→ What to work on
Within the material below, locate the line with "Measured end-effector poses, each" and the line with "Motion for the", then return those two lines and all lines between them, exactly as written.

→ Data excerpt
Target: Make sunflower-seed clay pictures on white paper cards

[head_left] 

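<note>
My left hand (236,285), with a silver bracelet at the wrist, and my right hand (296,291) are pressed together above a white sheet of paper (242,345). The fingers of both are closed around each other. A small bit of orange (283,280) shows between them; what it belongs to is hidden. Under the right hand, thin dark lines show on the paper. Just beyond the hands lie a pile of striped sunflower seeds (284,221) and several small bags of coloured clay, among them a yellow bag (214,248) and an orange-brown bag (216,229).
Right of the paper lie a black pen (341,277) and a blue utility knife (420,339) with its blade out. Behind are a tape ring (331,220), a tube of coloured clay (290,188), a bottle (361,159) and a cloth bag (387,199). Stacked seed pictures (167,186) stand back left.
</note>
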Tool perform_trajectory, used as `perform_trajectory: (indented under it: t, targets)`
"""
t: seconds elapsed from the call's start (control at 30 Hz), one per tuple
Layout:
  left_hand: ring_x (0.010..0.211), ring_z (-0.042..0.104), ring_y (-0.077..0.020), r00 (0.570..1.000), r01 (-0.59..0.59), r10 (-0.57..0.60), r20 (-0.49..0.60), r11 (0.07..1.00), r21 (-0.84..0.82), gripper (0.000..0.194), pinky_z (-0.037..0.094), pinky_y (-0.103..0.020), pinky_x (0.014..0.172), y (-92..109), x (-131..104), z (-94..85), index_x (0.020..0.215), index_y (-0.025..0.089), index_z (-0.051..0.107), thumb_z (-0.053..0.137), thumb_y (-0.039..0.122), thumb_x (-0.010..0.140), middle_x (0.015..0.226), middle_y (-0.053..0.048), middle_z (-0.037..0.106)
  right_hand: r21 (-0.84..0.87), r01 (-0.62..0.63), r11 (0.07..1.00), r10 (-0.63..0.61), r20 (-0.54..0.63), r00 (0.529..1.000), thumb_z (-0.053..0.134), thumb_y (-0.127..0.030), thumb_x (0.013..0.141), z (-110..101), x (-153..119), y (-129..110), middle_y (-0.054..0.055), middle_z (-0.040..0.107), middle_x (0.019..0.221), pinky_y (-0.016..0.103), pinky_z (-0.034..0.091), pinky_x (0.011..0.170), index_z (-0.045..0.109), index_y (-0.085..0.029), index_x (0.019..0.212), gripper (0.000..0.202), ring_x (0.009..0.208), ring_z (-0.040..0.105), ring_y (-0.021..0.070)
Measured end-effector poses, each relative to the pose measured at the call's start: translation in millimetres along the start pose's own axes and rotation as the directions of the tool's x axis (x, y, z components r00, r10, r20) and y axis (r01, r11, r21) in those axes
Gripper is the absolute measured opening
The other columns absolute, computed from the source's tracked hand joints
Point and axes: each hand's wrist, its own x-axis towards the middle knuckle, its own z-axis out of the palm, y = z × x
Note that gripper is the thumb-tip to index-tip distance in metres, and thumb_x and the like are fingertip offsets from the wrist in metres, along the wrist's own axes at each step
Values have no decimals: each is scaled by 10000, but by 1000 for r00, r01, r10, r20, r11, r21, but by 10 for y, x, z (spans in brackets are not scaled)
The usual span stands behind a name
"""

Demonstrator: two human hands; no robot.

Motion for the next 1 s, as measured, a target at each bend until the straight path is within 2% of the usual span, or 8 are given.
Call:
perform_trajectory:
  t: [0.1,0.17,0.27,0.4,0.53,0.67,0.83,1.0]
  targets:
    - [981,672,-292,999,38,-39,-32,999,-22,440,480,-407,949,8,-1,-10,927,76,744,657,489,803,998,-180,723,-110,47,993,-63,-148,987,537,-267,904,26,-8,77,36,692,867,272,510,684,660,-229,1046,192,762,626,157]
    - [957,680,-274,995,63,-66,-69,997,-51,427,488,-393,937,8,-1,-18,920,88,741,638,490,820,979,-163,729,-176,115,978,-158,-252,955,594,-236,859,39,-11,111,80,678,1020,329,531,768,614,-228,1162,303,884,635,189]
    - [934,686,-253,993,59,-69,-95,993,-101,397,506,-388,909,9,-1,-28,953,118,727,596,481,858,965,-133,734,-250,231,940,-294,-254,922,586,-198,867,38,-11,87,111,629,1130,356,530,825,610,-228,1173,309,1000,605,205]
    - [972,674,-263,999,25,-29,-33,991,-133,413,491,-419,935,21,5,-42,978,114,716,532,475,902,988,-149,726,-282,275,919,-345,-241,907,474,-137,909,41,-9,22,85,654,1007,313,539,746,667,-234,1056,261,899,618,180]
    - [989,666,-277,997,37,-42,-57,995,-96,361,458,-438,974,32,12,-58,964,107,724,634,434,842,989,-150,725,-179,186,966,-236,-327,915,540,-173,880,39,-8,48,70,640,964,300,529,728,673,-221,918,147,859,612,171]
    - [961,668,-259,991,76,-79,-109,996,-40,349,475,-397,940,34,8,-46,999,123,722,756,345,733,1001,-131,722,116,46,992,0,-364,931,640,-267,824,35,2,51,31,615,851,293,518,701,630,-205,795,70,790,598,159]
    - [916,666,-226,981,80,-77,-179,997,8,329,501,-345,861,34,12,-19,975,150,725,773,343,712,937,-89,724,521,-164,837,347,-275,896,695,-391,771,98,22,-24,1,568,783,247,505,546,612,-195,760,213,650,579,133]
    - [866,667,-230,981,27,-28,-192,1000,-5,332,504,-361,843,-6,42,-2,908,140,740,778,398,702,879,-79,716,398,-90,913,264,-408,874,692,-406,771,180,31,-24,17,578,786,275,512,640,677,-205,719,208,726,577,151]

→ Result of this task
Measured end-effector poses, each relative to the pose measured at the call's start: translation in millimetres along the start pose's own axes and rotation as the directions of the tool's x axis (x, y, z components r00, r10, r20) and y axis (r01, r11, r21) in those axes
Gripper is the absolute measured opening
The other columns absolute, computed from the source's tracked hand joints
Point and axes: each hand's wrist, its own x-axis towards the middle knuckle, its own z-axis out of the palm, y = z × x
Note that gripper is the thumb-tip to index-tip distance in metres, and thumb_x and the like are fingertip offsets from the wrist in metres, along the wrist's own axes at each step
Values have no decimals: each is scaled by 10000, but by 1000 for r00, r01, r10, r20, r11, r21, but by 10 for y, x, z (spans in brackets are not scaled)
The usual span stands behind a name
"""

Demonstrator: two human hands; no robot.

Motion for the next 1 s, as measured, a target at each bend until the straight path is within 2% of the usual span, or 8 are given.

The requested output has been fully supplied.